When, after almost a year and three different doctors and something like 17 blood tests, the problem was revealed to be a parasite, I was left feeling little relief, and next to no vindication.
Instead at age 20, I stood outside my work, where I had been preparing and serving hot cross buns since 5am, and wept. I wore one of three pairs of pants I’d bought to fit my drastically different body, and sank against a wall, swallowing my emotions as best I could while the doctor on the phone briefly apologised and explained the next steps.
A friend told me about a place called Skinography in Three Lamps earlier this year. I was initially hooked by the incredible name, but also because their website boasted a “Buccal Facial”.
The buccal facial is a ballet of the fingers. They dance your skin about with their hands, so your face looks good. At one point, they place their hands inside your mouth (gloves on) and massage your cheeks. When you leave, they remind you how important it is to keep up the practice to maintain the effects of their labour.
The demand for the treatment is high: when I initially tried to book in with the owner, there was a six-week waitlist. A page on their website invites you to join the waitlist for the “Sculptural Buccal Technique” training course.
The day after my session, my skin looked amazing. Taught, plump, and fresh. My cheeks were so in I texted a picture to my mum, and she replied: “Amazing!” Honestly, I thought so, too.
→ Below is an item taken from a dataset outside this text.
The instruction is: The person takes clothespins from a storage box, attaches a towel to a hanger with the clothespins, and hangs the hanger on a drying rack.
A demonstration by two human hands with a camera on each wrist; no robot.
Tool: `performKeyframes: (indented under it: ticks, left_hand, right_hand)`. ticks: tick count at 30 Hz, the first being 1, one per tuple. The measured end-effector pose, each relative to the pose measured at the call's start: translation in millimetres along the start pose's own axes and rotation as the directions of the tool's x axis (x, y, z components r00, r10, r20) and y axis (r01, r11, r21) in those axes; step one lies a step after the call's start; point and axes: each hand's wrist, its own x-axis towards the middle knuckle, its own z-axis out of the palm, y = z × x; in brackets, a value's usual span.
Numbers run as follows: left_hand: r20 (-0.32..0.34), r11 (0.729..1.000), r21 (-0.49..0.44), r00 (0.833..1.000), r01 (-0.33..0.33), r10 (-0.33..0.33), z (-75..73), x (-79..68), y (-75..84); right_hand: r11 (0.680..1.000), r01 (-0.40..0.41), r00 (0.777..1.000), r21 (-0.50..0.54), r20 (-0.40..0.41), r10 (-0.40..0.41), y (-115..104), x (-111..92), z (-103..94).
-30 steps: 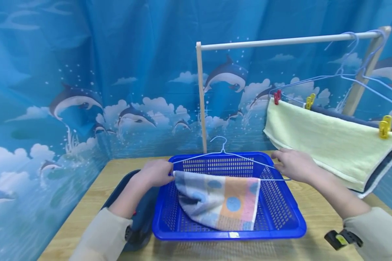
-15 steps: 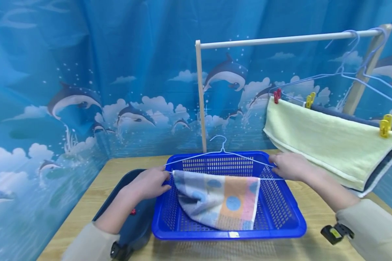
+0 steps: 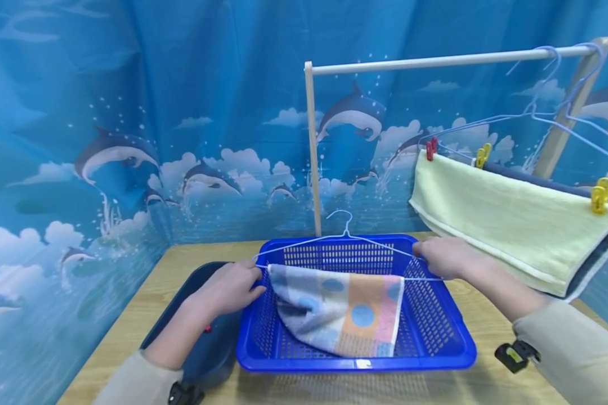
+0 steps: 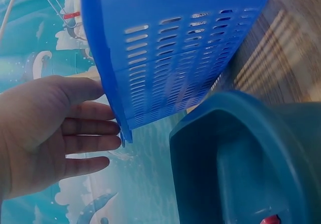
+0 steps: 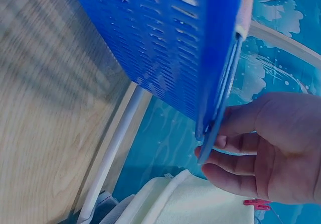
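In the head view, a pale blue wire clothes hanger (image 3: 347,232) lies across the top of a blue plastic basket (image 3: 354,364). A small checked towel with blue dots (image 3: 361,315) is draped over its lower bar and hangs into the basket. My left hand (image 3: 231,286) is at the hanger's left end, by the basket rim. The left wrist view shows its fingers (image 4: 90,142) mostly straight, their tips by the rim. At the hanger's right end, my right hand (image 3: 447,256) pinches the wire between thumb and fingers (image 5: 233,176).
A dark teal tub (image 3: 217,349) stands left of the basket, with a red clothespin (image 3: 208,328) inside. Behind, a drying rack's rail (image 3: 436,62) carries hangers with a pale yellow towel (image 3: 496,219) and darker cloths, held by yellow clothespins (image 3: 599,197) and a red one.
My left hand has let go of the hanger's left end and shifted left and down, its fingers straightening. The right hand has moved slightly left along the hanger. Hanger and towel have barely moved.
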Motion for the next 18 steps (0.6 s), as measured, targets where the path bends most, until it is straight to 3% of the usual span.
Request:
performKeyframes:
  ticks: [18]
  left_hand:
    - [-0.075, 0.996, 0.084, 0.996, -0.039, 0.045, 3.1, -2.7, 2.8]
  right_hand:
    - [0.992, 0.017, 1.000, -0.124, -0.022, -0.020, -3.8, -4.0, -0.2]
But these expressions of admiration about beauty, however well intentioned, can be fraught. Soon after doctors figured out what my mystery illness was, middle-aged women would say things to me like, “Wow, I wish I’d pick up a parasite like that! I could do with losing some weight.” I would just stare back at them silently, with a mixture of pity and rage.
Over the years, my proximity with these beauty trends has varied. I deactivated Instagram for eight months, because my For You page was full of workout plans and diet food recipes. For a while, I became obsessed with pilates, working out six or seven days a week. The phone and the thin people around me became an inescapable reminder of what I was not able to achieve, physically, now that I was actually “healthy” again.
One reason for my susceptibility to this messaging is my competitive nature in twisted tandem with people-pleasing tendencies. My body became my primary investment, but the returns were never that good, because when the addiction is to external validation, the market will almost always be volatile. The pendulum swing back to heroin chic reminds us all that the ideal body does not, and will never exist. Whatever striving, starving, slimming or sucking in one does, being at the apex of beauty can be swiped away as soon as what’s en vogue shifts.
In the midst of oscillating beauty trends, both losing weight and gaining it invite a labyrinth of self reflection. For me, it was a demoralising experience, one in which I learned to understand that the bones underneath my skin were deemed higher in value than nearly anything else I possessed.
Four years on from the eviction of my internal visitor, I have only recently begun to eat breakfast again. The habit of skipping breakfast originated, I think, from a place of discomfort in the mornings, and slowly developed into a way to eat less calories in a day. I still find myself reflexively feeling the underside of my chin after a big meal out of an irrational fear that I have gained back the weight I only lost from being so sick. I run my fingers over my cheeks and see if they dip the same way they did when I was getting endless compliments about my gaunt face. It’s the most praise I’ve ever received in my life.